Each record should reappear exactly in your answer, minus any picture.
[Opening Exercise input section]
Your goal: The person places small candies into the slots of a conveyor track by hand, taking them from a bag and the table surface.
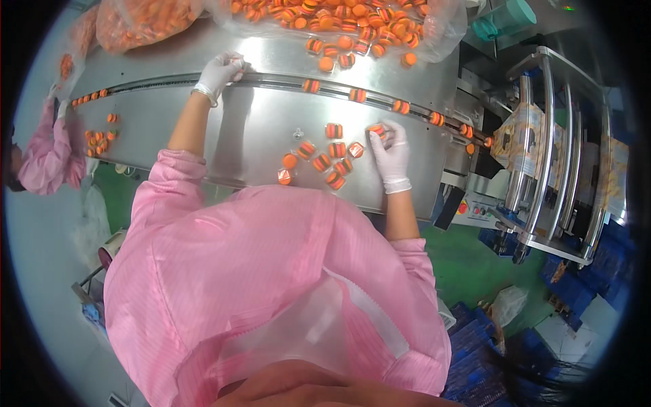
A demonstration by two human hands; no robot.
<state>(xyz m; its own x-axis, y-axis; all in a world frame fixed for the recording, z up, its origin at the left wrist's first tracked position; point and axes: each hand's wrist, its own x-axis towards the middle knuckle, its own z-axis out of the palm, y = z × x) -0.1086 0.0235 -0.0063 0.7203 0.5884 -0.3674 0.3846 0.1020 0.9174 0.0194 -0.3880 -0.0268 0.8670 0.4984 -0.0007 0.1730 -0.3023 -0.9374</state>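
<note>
My right hand point(392, 152), in a white glove, pinches a wrapped burger-shaped candy point(375, 129) with orange ends and striped layers, just above the metal table. To its left several similar candies point(321, 162) lie loose on the metal, some on their sides. My left hand point(218, 76), also gloved, is over the conveyor channel point(271, 81) with its fingers drawn together; whatever is between them is hidden. Right of that hand, a spaced row of candies point(357, 95) sits in the channel, running towards the machine.
A large pile of candies point(366, 24) spills from a clear bag at the back, beside another full bag point(146, 24). A teal container point(505, 19) stands back right. The machine with metal rollers point(542, 156) is at the right. Another person in a pink sleeve point(51, 156) works far left.
</note>
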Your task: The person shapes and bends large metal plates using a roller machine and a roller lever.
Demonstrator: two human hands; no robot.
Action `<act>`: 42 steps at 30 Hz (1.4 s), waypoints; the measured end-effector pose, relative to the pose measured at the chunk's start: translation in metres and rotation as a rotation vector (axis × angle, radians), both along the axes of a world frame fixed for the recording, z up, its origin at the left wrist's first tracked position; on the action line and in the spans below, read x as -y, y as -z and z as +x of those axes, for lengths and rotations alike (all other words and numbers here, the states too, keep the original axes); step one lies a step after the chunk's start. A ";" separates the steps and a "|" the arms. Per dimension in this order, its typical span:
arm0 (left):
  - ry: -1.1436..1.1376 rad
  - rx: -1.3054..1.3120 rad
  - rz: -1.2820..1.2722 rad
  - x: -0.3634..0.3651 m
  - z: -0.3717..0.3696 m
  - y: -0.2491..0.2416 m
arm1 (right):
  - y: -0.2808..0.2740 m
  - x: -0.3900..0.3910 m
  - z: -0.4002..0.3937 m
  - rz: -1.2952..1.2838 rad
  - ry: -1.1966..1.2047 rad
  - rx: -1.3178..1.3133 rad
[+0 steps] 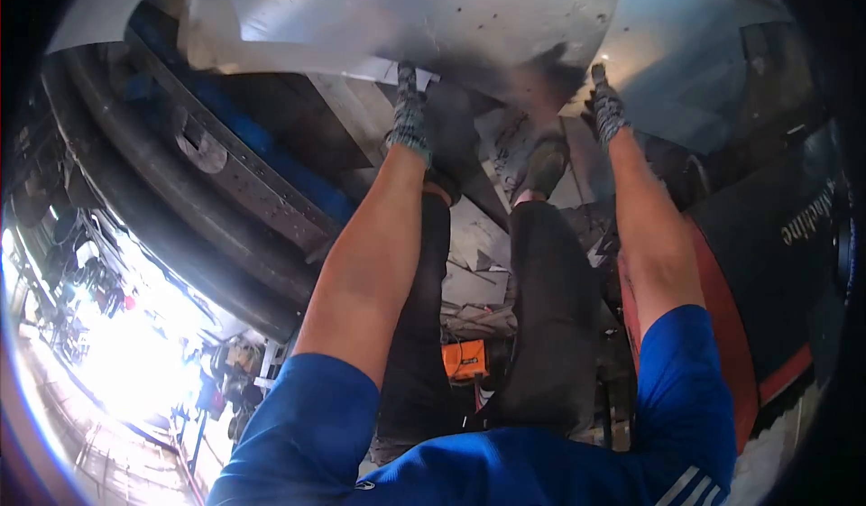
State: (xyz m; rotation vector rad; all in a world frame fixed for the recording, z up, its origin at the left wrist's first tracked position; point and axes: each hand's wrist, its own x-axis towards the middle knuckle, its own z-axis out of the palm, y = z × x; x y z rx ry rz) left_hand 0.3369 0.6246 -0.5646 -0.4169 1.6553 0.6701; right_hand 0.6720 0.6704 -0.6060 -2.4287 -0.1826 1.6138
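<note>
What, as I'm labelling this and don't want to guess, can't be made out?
All in the head view:
Metal sheet: far edge, cut off by the picture's top.
Left hand: exact grip, too dark and small.
Right hand: exact grip, likewise.
Orange object: what it is, too small.
Dark panel: full lettering, slanted and small.
Background at lower left: details, washed out by glare.

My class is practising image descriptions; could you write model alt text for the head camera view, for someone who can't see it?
The left hand and right hand, in grey knit gloves, reach to the edges of large shiny metal sheeting. Below are the wearer's blue shirt and dark trousers, with an orange object visible between the legs.
</note>
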 end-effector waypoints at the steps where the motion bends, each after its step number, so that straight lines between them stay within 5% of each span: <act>1: -0.015 0.022 0.021 -0.009 0.007 0.005 | 0.013 0.001 -0.004 -0.029 -0.010 -0.008; 4: -0.168 0.195 0.125 -0.018 0.013 0.051 | 0.054 -0.001 -0.013 0.050 0.099 -0.139; 5: -0.201 0.348 0.412 -0.017 0.011 0.068 | 0.058 0.000 -0.012 0.066 0.006 -0.090; 7: -0.319 0.269 0.305 -0.024 0.018 0.076 | 0.054 -0.003 -0.013 0.096 -0.091 -0.040; 11: -0.486 0.157 0.329 -0.028 0.032 0.023 | 0.026 -0.028 -0.028 0.102 0.149 -0.227; 14: -0.564 0.157 0.350 0.012 0.021 -0.002 | 0.011 -0.040 -0.010 -0.131 -0.163 -0.129; 18: -0.608 0.095 0.201 0.039 -0.005 -0.100 | -0.056 -0.054 -0.047 0.160 -0.139 -0.555; 22: -0.690 -0.044 0.230 0.061 -0.023 -0.198 | -0.030 -0.007 -0.055 0.316 -0.281 -0.830; 24: -0.680 -0.156 0.188 0.074 -0.039 -0.228 | -0.092 0.003 -0.089 0.144 0.050 -1.179; 26: -0.682 -0.212 0.126 0.111 -0.062 -0.229 | -0.130 0.030 -0.086 0.122 0.212 -1.176; 29: -0.255 -0.394 0.132 0.156 -0.096 -0.215 | -0.179 0.069 -0.073 0.144 0.394 -1.122; 34: -0.526 -0.227 0.383 0.153 -0.112 -0.280 | -0.230 0.118 -0.055 0.175 0.576 -1.126; 37: -0.648 -0.313 0.666 0.172 -0.113 -0.262 | -0.198 0.132 -0.032 0.022 0.620 -1.443; 38: -0.665 -0.306 0.681 0.185 -0.125 -0.252 | -0.248 0.130 -0.057 -0.066 0.861 -1.430; 40: -1.650 0.771 1.135 0.242 -0.156 -0.242 | -0.370 0.119 -0.121 -0.215 1.362 -1.344; 41: -1.587 0.624 1.141 0.262 -0.163 -0.259 | -0.409 0.117 -0.151 -0.108 2.394 -1.259; 42: -1.363 0.172 1.004 0.282 -0.167 -0.288 | -0.414 0.121 -0.155 -0.109 2.351 -1.255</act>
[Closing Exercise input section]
Answer to this task
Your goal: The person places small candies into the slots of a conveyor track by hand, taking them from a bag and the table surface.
A demonstration by two human hands; no robot.
<state>(xyz m; its own x-axis, y-axis; all in a world frame fixed for the recording, z up, its origin at the left wrist's first tracked position; point and axes: each hand's wrist, its own x-axis towards the middle knuckle, its own z-axis out of the palm, y = z × x) -0.1086 0.0235 -0.0063 0.7203 0.5884 -0.3674 0.3846 0.1020 0.9174 0.0194 -0.3880 -0.0268 0.8670 0.4984 -0.0007 0.1730 -0.3023 -0.9374</state>
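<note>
My right hand point(392, 152), in a white glove, pinches a wrapped burger-shaped candy point(375, 129) with orange ends and striped layers, just above the metal table. To its left several similar candies point(321, 162) lie loose on the metal, some on their sides. My left hand point(218, 76), also gloved, is over the conveyor channel point(271, 81) with its fingers drawn together; whatever is between them is hidden. Right of that hand, a spaced row of candies point(357, 95) sits in the channel, running towards the machine.
A large pile of candies point(366, 24) spills from a clear bag at the back, beside another full bag point(146, 24). A teal container point(505, 19) stands back right. The machine with metal rollers point(542, 156) is at the right. Another person in a pink sleeve point(51, 156) works far left.
</note>
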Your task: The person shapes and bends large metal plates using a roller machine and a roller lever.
Demonstrator: two human hands; no robot.
Action `<act>`: 42 steps at 30 Hz (1.4 s), waypoints; the measured end-effector pose, relative to the pose measured at the chunk's start: translation in metres and rotation as a rotation vector (axis × angle, radians), both along the axes of a world frame fixed for the recording, z up, its origin at the left wrist's first tracked position; on the action line and in the spans below, read x as -y, y as -z and z as +x of those axes, for lengths and rotations alike (all other words and numbers here, the states too, keep the original axes); step one lies a step after the chunk's start. A ";" separates the steps and a "|" the arms. Per dimension in this order, its typical span:
arm0 (left):
  - ry: -1.1436..1.1376 rad
  - rx: -1.3054..1.3120 rad
  - rz: -1.2820..1.2722 rad
  - x: -0.3634..0.3651 m
  - z: -0.3717..0.3696 m
  - y: -0.2491..0.2416 m
arm1 (right):
  - y: -0.2808..0.2740 m
  - x: -0.3900..0.3910 m
  - z: -0.4002..0.3937 m
  - rz: -1.2952..1.2838 rad
  - ry: -1.1966..1.2047 rad
  - rx: -1.3178..1.3133 rad
[+0 steps] 
State: (xyz m; rotation vector rad; all in a world frame fixed for the recording, z up, its origin at the left wrist's first tracked position; point and axes: each hand's wrist, its own x-axis towards the middle knuckle, its own z-axis out of the palm, y = z × x; x y z rx ry rz) left_hand 0.3369 0.6246 -0.5646 -0.4169 1.6553 0.6701; right_hand 0.6720 0.6704 -0.6060 -2.4287 -0.1826 1.6138
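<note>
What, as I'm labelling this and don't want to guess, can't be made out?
All in the head view:
Metal sheet: far edge, cut off by the picture's top.
Left hand: exact grip, too dark and small.
Right hand: exact grip, likewise.
Orange object: what it is, too small.
Dark panel: full lettering, slanted and small.
Background at lower left: details, washed out by glare.

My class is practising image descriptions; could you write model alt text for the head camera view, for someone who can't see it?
The left hand and right hand, in grey knit gloves, reach to the edges of large shiny metal sheeting. Below are the wearer's blue shirt and dark trousers, with an orange object visible between the legs.
</note>
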 end-effector waypoints at the steps where the motion bends, each after its step number, so that straight lines between them stay within 5% of each span: <act>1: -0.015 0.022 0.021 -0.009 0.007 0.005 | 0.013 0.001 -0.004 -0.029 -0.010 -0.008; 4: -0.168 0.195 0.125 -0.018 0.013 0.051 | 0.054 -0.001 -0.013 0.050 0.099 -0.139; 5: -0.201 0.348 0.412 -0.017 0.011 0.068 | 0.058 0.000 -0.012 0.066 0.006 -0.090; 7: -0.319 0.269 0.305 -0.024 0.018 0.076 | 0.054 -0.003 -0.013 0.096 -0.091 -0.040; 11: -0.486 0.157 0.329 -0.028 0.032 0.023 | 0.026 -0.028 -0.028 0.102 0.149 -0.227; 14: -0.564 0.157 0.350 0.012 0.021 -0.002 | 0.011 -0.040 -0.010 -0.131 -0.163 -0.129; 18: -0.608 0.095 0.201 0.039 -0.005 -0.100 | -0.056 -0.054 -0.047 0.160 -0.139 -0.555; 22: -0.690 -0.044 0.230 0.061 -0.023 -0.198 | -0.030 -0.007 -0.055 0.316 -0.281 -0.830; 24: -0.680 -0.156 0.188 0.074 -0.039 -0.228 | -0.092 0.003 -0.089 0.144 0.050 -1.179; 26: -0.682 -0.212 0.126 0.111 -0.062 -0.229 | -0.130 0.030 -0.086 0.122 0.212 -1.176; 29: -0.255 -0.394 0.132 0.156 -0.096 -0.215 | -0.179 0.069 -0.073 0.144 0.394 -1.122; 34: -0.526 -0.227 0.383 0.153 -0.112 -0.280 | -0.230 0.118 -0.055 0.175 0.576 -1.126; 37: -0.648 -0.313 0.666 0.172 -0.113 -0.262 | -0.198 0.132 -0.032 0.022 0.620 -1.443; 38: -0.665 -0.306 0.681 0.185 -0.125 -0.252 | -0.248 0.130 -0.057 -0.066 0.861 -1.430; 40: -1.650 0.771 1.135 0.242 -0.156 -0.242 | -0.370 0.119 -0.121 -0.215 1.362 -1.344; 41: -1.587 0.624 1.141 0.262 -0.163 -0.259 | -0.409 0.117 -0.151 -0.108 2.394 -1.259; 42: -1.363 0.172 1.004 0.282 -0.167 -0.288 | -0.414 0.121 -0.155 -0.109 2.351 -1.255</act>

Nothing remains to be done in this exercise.